By: ALLIE MILLS
Dressing your avatar in virtual luxury? Say what? This growing trend in the digital space is gaining momentum. Let’s check out what’s in store for your pixelated doppelgänger.
Instead of attending Miami Fashion Week in person, imagine sending your avatar dressed in cutting-edge fashion from the comfort of your computer. And still make heads turn. That’s what happened at this year’s annual event. In June 2022, Metaverse Group, an NFT-based metaverse real estate company, collaborated with Miami Fashion Week to host events in the metaverse, a space called Fashion Street Estate. Outfits, also known as skins, were as fashion-forward as those on display IRL (in real life) at the Frost Science and Nader Museums. The virtual experience had fashion shows, avatar models, and catwalks. And attendees were able to purchase virtual goods via links with — get this — real money. And a lot of it. Naturally, many luxury brands are hopping into the game. Literally.
Avatar attendees at Miami Fashion Week might have been dressed in Balenciaga, Gucci, or Giuseppe Zanotti. These luxury brands dominate digital fashion right now. In 2020, Balenciaga used the popular video game “Afterworld: The Age of Tomorrow” to present its Fall 2021 Collection. Last September, it announced a strategic partnership with Fortnite — one of the leading games in the metaverse — to present a collection of digital wearables. It was the first time in Fortnite’s history for this kind of posh alliance.
The Balenciaga store in Fortnite looks similar tobrand’s flagship in the Design District, and you can shop the clothes virtually in an area called Retail Row. And as the line between virtual and real life continues to blur, Balenciaga designed a limited-edition series of physical products with Fortnite too, available in stores and online. Think hoodies and hats emblazoned with the game’s logo.
Not to be outdone, Gucci has joined forces with platforms like Roblox, The Sims, and Genies to create looks for the platforms’ avatars. Have you heard of Gucci Town? If you haven’t, your teen relative has. In May 2022, Gucci Town became the new gathering spot on Roblox. It’s a “virtual piazza” and a “dynamic destination to discover the kaleidoscopic vision of [creative director] Alessandro Michele, express one’s own individuality, and connect with like-minded individuals from all over the world,” according to the brand’s announcement.
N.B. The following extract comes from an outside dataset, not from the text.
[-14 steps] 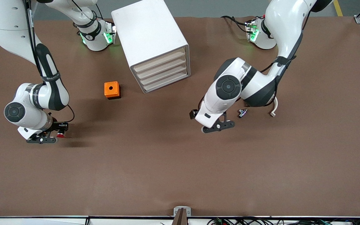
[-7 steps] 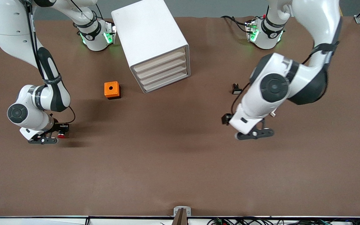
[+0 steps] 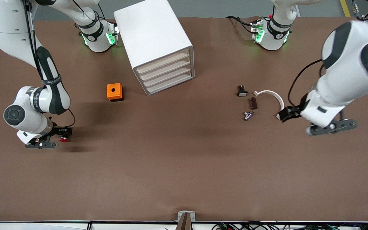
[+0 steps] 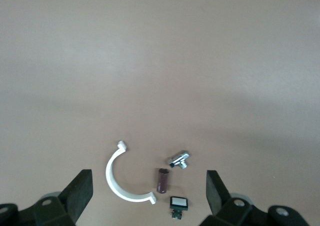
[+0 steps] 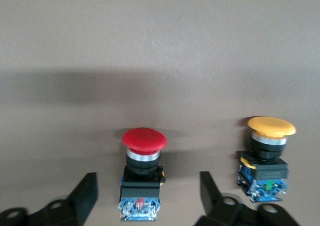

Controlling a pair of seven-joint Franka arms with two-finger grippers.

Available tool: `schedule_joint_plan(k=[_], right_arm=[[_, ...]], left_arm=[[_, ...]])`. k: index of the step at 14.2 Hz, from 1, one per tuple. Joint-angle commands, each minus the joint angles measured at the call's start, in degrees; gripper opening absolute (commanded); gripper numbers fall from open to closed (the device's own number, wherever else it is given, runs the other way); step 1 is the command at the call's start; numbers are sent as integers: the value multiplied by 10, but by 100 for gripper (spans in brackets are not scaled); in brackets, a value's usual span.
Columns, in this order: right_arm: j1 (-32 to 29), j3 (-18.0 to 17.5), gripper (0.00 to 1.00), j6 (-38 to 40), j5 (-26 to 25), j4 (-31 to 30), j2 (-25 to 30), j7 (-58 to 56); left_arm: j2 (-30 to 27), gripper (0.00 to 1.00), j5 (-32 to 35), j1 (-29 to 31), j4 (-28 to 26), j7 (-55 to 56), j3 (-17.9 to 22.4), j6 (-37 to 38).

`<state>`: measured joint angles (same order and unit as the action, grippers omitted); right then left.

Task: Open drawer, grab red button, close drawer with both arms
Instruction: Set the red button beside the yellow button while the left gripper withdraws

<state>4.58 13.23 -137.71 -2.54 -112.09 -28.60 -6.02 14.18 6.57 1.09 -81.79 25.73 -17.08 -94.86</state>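
1. Four drawers (image 3: pixel 165 74) in the white cabinet (image 3: pixel 153 38) all sit flush; we see none pulled out, so no drawer stands open now.
2. We find the red button (image 5: pixel 144 176) lying on the table (image 3: pixel 184 172) at the right arm's end, not in any drawer, with a yellow button (image 5: pixel 267 158) just beside it.
3. Right gripper (image 5: pixel 147 203) is low over the red button, fingers spread to either side of its body and apart from it. We judge the grab is set up but not made.
4. Left gripper (image 4: pixel 150 196) hangs over bare table at the left arm's end, fingers spread and holding nothing. Near it lie a white curved clip (image 3: pixel 270 95), a brown stick (image 3: pixel 253 103), a metal fitting (image 3: pixel 248 115) and a small black switch (image 3: pixel 241 91).
5. An orange cube (image 3: pixel 114 92) sits beside the cabinet, untouched.
6. Left to do, in our judgement: pinch the red button and lift it.
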Motion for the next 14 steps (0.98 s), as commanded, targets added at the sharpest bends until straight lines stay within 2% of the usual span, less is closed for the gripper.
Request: schedule_joint_plan(k=[1,5,7,9,11,14], right_arm=[[-1,-11,100,97,0,7,72,0],[21,-12,100,246,3,53,163,7],[24,-11,100,312,3,98,189,6],[21,-11,100,399,3,186,185,6],[23,-11,100,449,13,251,185,5],[19,-8,100,463,48,282,188,6]], left_arm=[[-73,100,-23,16,-54,-6,-2,30],[-141,100,-74,15,-98,-26,39,49],[-171,100,-76,12,-126,-44,52,52],[-188,100,-87,13,-144,-65,64,53],[-202,100,-102,13,-155,-127,87,53],[-210,100,-99,12,-155,-196,99,52]])
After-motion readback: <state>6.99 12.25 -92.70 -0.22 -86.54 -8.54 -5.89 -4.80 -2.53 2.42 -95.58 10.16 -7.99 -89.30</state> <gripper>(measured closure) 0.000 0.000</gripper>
In Gucci Town, South Floridians will find the Gucci Shop, a boutique where they can purchase limited-edition digital collectibles like archive-inspired Gucci Blondie bags. A bragging right for many — that is, if you can score one. This Roblox-only shop is like a virtual counterpart to a brick-and-mortar store at Aventura Mall.
This is only the beginning. Last year, Gucci partnered with Superplastic to start Supergucci. Supergucci is a series of ultra-limited NFTs co-created by Michele and Superplastic’s synthetic artists Janky & Guggimon. Limited to 500 hand-numbered pieces, each NFT incorporates house codes found in the Gucci Aria collection. They made $3.5 million off the first drop. It was so successful that they did another three-part virtual product drop together in February.
For those of you reading this with minds blown, you may not realize that in popular virtual reality games like Second Life, Decentraland, or Animal Crossing, avatars can be identical to our human selves. Our digital twins, if you will. In Decentraland, a 3D virtual world browser-based platform, people spend real money to buy and sell land, houses and now Avatar wearables. These players load up on the top digital goods with their real-world greenbacks to support what is known as “the ethereum blockchain.” In fact, Decentraland’s Metaverse Fashion Week took place only a few months before Miami Fashion Week. There, Giuseppe Zanotti officially entered the blockchain ecosystem in partnership with the NFT community DeadFellaz. The designer, in collaboration with hip-hop artist Young Thug, released 1,000 limited digital-only designs of their famed COBRAS sneaker. The lucky players who snagged them can now express their individuality by dressing their avatar in these limited-edition wearable sneakers. “The 3D snake that wraps around the shoe’s body symbolizes power and transformation, embodying the spirit of this collaboration,” said Zanotti.
The real ones will set you back $1,190. So getting them virtually is much more affordable. And while the physical-first fashion industry is still dominating, Miami may soon be running on the digital-first fashion gear. Game on!